House I am renting is about to go into pre-foreclosure - what to do?

User Forum Topic
Submitted by FormerOwner on July 8, 2007 - 6:26pm

Well, my landlord wanted to have a talk with my wife and I today. We had a feeling what it was about: The house we are renting is a good 100K underwater, the landlord is in a negative cash flow each month, and he has a neg-am loan. Doesn't get much worse than that. Oh, and he's a realtor. He offered to sell it to us for what he bought it for but I wasn't receptive to that (obviously!). He then stated that he was going to stop throwing good money after bad and just walk away. He's been talking to the bank about doing a short sale but they're not receptive to it. He's going to make a decision on what to do by the time the next mortgage payment is due in August. Unless either we buy the house or the bank lets him do a short sale, he's going to walk.

I want to be able to use him as a reference for another rental and I don't want to screw him over (he's a nice guy and he's been very up-front) BUT he's got my 2K security deposit and this is going to force us to move and incur some moving expenses, hassle, etc.

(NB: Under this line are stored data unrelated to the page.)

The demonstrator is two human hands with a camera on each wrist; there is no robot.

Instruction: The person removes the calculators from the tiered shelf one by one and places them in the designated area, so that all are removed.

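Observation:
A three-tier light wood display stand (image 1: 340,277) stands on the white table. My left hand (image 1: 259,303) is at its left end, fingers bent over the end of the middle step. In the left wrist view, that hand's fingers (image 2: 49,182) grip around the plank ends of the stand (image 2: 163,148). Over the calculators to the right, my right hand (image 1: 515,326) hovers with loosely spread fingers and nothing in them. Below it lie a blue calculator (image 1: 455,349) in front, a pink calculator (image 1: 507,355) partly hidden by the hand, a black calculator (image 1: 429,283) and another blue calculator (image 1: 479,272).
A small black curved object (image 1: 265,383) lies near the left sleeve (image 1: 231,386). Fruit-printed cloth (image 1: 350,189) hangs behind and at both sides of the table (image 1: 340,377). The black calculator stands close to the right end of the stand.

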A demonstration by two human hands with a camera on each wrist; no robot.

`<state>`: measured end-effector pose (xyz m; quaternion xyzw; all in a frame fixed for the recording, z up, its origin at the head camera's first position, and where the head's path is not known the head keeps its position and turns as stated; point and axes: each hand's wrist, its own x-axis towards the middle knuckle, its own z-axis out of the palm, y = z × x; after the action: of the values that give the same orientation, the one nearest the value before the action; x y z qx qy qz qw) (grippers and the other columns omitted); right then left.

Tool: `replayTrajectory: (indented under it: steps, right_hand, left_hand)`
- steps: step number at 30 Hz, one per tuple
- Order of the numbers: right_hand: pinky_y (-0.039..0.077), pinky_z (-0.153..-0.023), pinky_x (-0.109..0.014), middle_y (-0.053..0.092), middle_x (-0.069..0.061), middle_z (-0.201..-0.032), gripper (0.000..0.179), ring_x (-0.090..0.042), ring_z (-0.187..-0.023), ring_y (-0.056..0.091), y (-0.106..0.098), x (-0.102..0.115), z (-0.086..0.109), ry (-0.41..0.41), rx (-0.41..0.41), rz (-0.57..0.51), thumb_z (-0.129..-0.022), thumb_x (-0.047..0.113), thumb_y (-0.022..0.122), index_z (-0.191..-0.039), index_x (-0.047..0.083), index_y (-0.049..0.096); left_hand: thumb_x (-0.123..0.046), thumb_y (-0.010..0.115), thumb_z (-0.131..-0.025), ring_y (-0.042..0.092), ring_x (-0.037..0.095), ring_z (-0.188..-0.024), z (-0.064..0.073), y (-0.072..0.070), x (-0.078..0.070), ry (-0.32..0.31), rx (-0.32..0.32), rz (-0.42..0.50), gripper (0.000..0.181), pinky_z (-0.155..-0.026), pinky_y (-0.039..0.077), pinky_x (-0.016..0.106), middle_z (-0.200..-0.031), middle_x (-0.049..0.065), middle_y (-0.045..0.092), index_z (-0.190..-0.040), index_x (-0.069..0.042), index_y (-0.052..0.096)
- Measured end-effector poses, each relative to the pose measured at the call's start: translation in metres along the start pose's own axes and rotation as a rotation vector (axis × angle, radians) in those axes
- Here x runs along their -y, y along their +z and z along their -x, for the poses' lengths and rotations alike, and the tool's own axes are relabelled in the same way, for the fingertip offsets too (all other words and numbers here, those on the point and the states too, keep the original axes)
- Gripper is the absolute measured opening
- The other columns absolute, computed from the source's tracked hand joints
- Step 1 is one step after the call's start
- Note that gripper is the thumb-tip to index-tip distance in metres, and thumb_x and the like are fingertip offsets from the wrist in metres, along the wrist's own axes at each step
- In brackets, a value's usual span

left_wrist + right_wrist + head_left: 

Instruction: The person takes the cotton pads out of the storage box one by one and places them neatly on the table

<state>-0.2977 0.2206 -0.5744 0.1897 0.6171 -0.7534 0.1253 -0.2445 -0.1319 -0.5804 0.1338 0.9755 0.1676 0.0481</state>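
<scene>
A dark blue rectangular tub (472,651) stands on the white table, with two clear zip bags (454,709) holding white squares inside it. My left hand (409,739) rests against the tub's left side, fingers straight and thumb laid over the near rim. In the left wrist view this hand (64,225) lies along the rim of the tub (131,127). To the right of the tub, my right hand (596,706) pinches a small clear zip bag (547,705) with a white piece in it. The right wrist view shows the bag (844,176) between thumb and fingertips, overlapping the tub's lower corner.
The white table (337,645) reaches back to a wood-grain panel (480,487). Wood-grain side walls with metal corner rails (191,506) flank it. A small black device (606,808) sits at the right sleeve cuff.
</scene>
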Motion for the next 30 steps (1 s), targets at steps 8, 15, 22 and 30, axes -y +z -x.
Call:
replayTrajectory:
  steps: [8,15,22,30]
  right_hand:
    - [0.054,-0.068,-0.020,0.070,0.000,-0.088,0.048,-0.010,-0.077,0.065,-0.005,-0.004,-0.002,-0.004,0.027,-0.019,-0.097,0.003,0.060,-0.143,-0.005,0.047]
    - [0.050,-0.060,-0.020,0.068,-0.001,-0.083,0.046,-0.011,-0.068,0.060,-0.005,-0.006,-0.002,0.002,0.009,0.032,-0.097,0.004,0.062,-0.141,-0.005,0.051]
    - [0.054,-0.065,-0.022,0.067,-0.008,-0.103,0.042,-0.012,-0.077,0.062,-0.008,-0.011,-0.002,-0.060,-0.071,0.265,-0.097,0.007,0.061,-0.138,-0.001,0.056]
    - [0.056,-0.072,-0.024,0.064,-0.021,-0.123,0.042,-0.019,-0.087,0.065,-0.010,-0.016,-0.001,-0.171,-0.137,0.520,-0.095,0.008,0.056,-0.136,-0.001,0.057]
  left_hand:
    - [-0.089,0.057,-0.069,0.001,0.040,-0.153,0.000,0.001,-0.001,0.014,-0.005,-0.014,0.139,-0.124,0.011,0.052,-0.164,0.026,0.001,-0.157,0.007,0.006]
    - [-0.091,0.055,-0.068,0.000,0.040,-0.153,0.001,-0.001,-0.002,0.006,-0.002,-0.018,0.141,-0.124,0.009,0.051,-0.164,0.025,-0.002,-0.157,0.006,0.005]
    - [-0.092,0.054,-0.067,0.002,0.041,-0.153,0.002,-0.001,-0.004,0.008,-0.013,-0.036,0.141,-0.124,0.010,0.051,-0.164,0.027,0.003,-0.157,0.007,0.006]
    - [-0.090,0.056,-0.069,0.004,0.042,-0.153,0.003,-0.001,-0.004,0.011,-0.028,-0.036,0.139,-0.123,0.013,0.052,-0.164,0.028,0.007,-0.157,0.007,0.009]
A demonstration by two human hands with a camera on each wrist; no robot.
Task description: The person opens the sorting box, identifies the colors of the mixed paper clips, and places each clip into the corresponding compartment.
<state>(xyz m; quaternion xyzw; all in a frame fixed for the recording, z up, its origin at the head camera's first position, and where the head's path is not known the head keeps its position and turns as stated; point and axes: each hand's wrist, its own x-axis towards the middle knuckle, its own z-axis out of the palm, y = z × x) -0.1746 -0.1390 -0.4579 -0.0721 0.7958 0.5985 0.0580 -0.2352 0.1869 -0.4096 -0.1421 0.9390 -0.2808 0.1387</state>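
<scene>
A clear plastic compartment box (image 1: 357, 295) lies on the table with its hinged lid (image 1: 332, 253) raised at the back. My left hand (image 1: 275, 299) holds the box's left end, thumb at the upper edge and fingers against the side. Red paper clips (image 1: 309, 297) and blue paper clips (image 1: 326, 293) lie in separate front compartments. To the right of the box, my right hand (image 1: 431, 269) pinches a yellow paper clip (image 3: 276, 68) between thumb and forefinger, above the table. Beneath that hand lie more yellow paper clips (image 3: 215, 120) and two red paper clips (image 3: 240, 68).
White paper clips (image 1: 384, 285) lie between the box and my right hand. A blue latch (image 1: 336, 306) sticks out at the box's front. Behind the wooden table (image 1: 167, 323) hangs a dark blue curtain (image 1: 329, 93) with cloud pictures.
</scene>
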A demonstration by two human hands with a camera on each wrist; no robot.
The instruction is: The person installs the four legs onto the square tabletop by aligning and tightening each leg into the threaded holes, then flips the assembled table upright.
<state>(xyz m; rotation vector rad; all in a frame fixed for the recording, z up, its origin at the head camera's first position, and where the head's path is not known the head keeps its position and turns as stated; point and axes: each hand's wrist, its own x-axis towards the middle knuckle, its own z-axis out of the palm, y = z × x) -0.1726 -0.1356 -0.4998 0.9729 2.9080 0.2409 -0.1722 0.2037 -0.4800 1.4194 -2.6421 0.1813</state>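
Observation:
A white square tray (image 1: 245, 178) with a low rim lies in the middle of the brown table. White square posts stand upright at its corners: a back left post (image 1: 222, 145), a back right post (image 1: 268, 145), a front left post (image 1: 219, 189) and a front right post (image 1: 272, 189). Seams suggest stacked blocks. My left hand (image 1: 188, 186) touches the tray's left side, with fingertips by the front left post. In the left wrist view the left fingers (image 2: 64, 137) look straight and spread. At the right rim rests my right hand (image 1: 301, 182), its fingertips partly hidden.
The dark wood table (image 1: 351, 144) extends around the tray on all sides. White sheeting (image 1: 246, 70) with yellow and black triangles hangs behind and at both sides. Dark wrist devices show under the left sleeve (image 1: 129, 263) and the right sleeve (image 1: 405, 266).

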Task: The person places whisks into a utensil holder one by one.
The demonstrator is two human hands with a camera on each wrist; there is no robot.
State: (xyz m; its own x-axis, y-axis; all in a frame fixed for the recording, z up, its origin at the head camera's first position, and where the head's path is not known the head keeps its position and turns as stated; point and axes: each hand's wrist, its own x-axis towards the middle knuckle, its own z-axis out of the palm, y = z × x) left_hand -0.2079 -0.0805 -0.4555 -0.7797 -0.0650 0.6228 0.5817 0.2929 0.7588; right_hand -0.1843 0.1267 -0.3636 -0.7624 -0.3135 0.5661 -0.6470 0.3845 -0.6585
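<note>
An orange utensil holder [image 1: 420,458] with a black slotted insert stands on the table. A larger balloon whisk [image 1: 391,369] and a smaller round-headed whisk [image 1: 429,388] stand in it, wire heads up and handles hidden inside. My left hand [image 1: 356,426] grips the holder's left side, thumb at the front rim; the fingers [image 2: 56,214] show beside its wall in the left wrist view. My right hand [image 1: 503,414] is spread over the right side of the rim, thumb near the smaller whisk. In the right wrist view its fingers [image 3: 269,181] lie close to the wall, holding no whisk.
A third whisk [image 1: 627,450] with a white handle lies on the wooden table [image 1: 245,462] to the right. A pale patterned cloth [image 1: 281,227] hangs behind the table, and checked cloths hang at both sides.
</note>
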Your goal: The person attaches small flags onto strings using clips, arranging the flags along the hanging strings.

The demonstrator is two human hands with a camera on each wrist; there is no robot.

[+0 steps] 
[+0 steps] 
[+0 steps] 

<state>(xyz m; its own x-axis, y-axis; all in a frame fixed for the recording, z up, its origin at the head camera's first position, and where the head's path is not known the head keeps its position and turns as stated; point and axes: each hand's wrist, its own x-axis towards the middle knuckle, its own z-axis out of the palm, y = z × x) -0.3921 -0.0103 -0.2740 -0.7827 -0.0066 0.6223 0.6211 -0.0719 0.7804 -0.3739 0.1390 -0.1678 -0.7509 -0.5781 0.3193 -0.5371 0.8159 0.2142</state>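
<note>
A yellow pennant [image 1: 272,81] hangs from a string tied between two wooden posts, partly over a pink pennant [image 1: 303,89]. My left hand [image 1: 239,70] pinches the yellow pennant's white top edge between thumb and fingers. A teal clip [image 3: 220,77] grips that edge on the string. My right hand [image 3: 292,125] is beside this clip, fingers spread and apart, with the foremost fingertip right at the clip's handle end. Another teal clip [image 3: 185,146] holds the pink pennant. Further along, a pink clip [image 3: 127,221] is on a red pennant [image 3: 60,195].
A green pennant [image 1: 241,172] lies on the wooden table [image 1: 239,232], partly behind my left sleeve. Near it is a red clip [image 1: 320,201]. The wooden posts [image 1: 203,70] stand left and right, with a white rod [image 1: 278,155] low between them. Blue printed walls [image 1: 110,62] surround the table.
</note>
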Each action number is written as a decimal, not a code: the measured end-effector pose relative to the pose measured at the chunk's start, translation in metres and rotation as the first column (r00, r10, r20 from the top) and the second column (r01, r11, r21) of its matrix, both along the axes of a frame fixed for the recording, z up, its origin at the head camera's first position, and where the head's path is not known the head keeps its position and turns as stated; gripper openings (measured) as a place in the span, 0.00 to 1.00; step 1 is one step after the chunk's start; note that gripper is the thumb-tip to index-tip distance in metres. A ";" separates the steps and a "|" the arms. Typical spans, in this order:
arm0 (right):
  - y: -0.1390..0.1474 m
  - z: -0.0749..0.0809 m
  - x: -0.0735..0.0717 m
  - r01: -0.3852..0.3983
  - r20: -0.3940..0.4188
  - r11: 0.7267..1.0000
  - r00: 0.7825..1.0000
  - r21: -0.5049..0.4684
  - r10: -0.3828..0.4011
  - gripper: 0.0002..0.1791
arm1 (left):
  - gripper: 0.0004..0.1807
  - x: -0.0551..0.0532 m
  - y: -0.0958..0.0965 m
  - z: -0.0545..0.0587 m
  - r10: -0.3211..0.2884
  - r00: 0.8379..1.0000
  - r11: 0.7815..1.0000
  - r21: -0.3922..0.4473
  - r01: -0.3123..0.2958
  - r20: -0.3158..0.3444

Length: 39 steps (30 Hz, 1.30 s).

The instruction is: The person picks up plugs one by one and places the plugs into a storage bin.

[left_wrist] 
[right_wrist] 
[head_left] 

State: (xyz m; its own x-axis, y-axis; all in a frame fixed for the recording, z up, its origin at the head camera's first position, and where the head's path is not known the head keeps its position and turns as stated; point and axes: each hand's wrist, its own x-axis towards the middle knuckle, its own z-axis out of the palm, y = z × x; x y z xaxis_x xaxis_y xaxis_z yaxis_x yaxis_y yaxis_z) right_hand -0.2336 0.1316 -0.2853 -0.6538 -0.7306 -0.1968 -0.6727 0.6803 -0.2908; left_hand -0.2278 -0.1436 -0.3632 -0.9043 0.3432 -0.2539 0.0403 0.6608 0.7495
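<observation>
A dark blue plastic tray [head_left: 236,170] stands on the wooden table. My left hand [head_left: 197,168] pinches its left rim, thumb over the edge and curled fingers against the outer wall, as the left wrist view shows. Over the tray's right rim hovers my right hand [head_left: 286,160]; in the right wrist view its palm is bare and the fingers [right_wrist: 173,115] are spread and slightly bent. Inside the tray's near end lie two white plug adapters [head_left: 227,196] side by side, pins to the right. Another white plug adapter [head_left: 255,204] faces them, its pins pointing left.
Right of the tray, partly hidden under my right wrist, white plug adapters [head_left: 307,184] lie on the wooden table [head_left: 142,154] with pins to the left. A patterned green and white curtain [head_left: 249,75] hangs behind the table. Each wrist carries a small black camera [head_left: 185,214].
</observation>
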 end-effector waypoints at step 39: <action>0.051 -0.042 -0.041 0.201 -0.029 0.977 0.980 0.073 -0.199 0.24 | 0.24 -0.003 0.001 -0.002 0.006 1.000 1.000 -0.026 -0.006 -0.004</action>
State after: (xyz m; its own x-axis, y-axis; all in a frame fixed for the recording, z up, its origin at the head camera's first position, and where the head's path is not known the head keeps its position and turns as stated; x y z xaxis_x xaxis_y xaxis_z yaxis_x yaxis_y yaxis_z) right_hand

It may actually work out OK because I am considering relocating anyway.

My question is this: What about if I tell him I'll keep paying the rent until he get's an NOD then just stop paying and find myself a new rental house with the lease starting 90 days after the NOD (so I'm gone before the auction date)? I'd tell him to keep the security deposit so he'd get some compensation for the last 90 days I live in the house, just a lot less than normal. Am still legally required to pay rent even after the house is in pre-foreclosure? What would you do?

Submitted by FormerOwner on July 8, 2007 - 6:51pm.

I forgot to mention that the landlord bought the house in 2005. I've read about a California "rent skimming" law but it appears to apply only during the first 12 months the landlord owns the house.

Also, maybe I should still get my security deposit back since the NOD may come out right after I pay the rent, cutting my "rent free" period down to 60 days, instead of 90.

Submitted by patientrenter on July 8, 2007 - 7:02pm.

He can just "walk"?

If I buy a house, and I use mostly someone else's money to do it, and I have a contract that says I get to keep almost all the gains if prices rise, I can just "walk" if they fall?

Does this guy have a car? A house of his own? Furniture? A business? Surely he has assets that he can use to pay off the money he has borrowed?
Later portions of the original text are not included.